(YOUR ASSIGNMENT):
Output each record below exactly, and include all of them.

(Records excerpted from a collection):

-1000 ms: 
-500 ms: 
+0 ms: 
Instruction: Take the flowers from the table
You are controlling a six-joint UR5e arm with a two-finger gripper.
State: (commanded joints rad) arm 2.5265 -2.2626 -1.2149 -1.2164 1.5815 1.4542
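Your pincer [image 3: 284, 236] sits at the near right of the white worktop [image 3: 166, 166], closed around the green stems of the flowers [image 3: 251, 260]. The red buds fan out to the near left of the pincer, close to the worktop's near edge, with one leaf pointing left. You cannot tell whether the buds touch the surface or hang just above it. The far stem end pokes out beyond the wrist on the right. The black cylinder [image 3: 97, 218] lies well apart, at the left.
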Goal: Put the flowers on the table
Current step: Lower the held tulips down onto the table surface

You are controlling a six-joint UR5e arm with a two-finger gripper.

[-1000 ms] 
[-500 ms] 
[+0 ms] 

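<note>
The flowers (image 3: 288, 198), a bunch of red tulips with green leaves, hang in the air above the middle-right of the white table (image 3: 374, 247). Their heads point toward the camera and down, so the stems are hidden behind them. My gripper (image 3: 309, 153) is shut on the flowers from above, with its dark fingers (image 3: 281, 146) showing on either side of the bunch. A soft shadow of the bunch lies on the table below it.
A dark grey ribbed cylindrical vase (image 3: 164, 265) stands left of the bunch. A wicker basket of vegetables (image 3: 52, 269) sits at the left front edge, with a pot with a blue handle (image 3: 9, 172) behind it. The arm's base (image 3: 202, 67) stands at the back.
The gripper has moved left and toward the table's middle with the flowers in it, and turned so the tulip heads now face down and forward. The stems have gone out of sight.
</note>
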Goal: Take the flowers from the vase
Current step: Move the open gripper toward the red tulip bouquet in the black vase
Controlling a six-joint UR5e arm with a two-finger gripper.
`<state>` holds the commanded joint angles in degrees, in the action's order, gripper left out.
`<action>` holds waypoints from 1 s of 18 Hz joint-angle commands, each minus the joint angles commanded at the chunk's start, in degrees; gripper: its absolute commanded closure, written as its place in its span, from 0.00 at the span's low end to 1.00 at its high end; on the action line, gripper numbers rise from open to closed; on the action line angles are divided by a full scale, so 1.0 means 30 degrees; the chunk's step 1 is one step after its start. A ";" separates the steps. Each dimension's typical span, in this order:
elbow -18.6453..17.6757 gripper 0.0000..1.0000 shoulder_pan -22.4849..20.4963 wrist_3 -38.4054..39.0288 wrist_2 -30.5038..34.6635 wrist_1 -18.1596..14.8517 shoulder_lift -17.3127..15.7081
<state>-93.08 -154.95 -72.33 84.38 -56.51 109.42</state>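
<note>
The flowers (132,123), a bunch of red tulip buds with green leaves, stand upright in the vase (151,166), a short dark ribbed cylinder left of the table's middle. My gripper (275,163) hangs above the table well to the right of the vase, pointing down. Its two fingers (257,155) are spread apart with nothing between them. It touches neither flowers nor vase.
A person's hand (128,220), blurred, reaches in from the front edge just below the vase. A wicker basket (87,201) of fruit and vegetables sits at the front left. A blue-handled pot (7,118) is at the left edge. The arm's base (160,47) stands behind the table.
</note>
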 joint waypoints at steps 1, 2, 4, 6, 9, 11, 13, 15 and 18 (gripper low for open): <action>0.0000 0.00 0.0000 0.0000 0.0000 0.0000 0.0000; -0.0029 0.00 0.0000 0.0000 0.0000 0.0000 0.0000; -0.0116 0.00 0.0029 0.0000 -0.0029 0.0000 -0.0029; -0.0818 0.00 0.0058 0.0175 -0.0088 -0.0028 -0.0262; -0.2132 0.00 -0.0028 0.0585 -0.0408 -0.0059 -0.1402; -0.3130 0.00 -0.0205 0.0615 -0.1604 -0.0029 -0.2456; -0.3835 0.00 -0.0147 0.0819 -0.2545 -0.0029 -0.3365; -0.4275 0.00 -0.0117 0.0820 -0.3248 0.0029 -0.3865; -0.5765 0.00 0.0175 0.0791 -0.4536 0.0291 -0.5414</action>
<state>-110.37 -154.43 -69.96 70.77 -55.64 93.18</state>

(RESULT FOR THIS TASK):
-1000 ms: 
-500 ms: 
+0 ms: 
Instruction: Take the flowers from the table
You are controlling a six-joint UR5e arm with a two-finger gripper.
State: (commanded joints rad) arm 2.5265 -2.2626 -1.2149 -1.2164 1.5815 1.4542
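Your pincer [image 3: 284, 236] sits at the near right of the white worktop [image 3: 166, 166], closed around the green stems of the flowers [image 3: 251, 260]. The red buds fan out to the near left of the pincer, close to the worktop's near edge, with one leaf pointing left. You cannot tell whether the buds touch the surface or hang just above it. The far stem end pokes out beyond the wrist on the right. The black cylinder [image 3: 97, 218] lies well apart, at the left.
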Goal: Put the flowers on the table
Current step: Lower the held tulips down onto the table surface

You are controlling a six-joint UR5e arm with a two-finger gripper.

[-1000 ms] 
[-500 ms] 
[+0 ms] 

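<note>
The flowers (image 3: 288, 198), a bunch of red tulips with green leaves, hang in the air above the middle-right of the white table (image 3: 374, 247). Their heads point toward the camera and down, so the stems are hidden behind them. My gripper (image 3: 309, 153) is shut on the flowers from above, with its dark fingers (image 3: 281, 146) showing on either side of the bunch. A soft shadow of the bunch lies on the table below it.
A dark grey ribbed cylindrical vase (image 3: 164, 265) stands left of the bunch. A wicker basket of vegetables (image 3: 52, 269) sits at the left front edge, with a pot with a blue handle (image 3: 9, 172) behind it. The arm's base (image 3: 202, 67) stands at the back.
The gripper has moved left and toward the table's middle with the flowers in it, and turned so the tulip heads now face down and forward. The stems have gone out of sight.
</note>
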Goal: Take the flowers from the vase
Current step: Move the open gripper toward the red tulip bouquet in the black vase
Controlling a six-joint UR5e arm with a two-finger gripper.
`<state>` holds the commanded joint angles in degrees, in the action's order, gripper left out.
`<action>` holds waypoints from 1 s of 18 Hz joint-angle commands, each minus the joint angles commanded at the chunk's start, in degrees; gripper: its absolute commanded closure, written as its place in its span, from 0.00 at the span's low end to 1.00 at its high end; on the action line, gripper numbers rise from open to closed; on the action line angles are divided by a full scale, so 1.0 means 30 degrees; the chunk's step 1 is one step after its start. A ";" separates the steps. Each dimension's typical span, in this order:
elbow -18.6453..17.6757 gripper 0.0000..1.0000 shoulder_pan -22.4849..20.4963 wrist_3 -38.4054..39.0288 wrist_2 -30.5038..34.6635 wrist_1 -18.1596..14.8517 shoulder_lift -17.3127..15.7081
<state>-93.08 -154.95 -72.33 84.38 -56.51 109.42</state>
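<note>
The flowers (132,123), a bunch of red tulip buds with green leaves, stand upright in the vase (151,166), a short dark ribbed cylinder left of the table's middle. My gripper (275,163) hangs above the table well to the right of the vase, pointing down. Its two fingers (257,155) are spread apart with nothing between them. It touches neither flowers nor vase.
A person's hand (128,220), blurred, reaches in from the front edge just below the vase. A wicker basket (87,201) of fruit and vegetables sits at the front left. A blue-handled pot (7,118) is at the left edge. The arm's base (160,47) stands behind the table.
</note>
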 joint waypoints at steps 1, 2, 4, 6, 9, 11, 13, 15 and 18 (gripper low for open): <action>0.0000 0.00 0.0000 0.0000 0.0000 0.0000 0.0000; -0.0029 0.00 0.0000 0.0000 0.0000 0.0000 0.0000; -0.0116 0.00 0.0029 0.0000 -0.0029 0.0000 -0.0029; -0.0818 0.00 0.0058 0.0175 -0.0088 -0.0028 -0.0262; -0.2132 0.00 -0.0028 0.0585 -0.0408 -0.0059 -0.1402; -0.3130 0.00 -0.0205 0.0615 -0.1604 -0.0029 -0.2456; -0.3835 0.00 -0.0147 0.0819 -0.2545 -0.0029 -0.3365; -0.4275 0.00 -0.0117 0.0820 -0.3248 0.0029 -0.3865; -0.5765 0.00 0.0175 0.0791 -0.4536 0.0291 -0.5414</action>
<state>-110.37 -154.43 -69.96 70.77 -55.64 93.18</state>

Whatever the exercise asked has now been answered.